STORED DATA:
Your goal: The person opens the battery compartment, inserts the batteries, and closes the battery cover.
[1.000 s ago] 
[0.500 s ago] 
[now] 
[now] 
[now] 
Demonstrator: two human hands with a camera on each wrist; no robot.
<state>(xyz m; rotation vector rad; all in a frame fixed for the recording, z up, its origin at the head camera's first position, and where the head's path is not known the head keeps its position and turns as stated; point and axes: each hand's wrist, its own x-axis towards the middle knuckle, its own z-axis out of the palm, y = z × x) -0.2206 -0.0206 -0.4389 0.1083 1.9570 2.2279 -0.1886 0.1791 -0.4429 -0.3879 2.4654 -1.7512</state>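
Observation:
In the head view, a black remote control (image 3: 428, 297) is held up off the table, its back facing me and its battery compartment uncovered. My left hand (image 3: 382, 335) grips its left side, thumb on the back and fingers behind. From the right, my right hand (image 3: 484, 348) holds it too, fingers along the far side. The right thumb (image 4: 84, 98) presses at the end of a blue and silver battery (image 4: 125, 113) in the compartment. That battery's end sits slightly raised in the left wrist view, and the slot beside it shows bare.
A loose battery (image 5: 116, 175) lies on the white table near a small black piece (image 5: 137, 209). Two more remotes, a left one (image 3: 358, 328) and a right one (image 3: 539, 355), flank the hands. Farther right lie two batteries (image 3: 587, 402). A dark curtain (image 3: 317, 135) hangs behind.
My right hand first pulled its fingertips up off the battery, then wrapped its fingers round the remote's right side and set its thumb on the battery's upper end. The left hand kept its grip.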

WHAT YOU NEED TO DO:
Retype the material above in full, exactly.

ANSWER TO THIS PROBLEM:
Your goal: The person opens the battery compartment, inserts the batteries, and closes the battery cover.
[1.000 s ago] 
[0.500 s ago] 
[now] 
[now] 
[now] 
Demonstrator: two human hands with a camera on each wrist; no robot.
<state>(xyz m; rotation vector rad; all in a frame fixed for the recording, z up, its origin at the head camera's first position, and where the head's path is not known the head keeps its position and turns as stated; point and axes: each hand's wrist, its own x-axis towards the middle knuckle, its own z-axis out of the palm, y = z × x) -0.2206 -0.0206 -0.4389 0.1083 1.9570 2.2279 -0.1886 0.1791 -0.4429 -0.3879 2.4654 -1.7512</state>
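Observation:
In the head view, a black remote control (image 3: 428, 297) is held up off the table, its back facing me and its battery compartment uncovered. My left hand (image 3: 382, 335) grips its left side, thumb on the back and fingers behind. From the right, my right hand (image 3: 484, 348) holds it too, fingers along the far side. The right thumb (image 4: 84, 98) presses at the end of a blue and silver battery (image 4: 125, 113) in the compartment. That battery's end sits slightly raised in the left wrist view, and the slot beside it shows bare.
A loose battery (image 5: 116, 175) lies on the white table near a small black piece (image 5: 137, 209). Two more remotes, a left one (image 3: 358, 328) and a right one (image 3: 539, 355), flank the hands. Farther right lie two batteries (image 3: 587, 402). A dark curtain (image 3: 317, 135) hangs behind.
My right hand first pulled its fingertips up off the battery, then wrapped its fingers round the remote's right side and set its thumb on the battery's upper end. The left hand kept its grip.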

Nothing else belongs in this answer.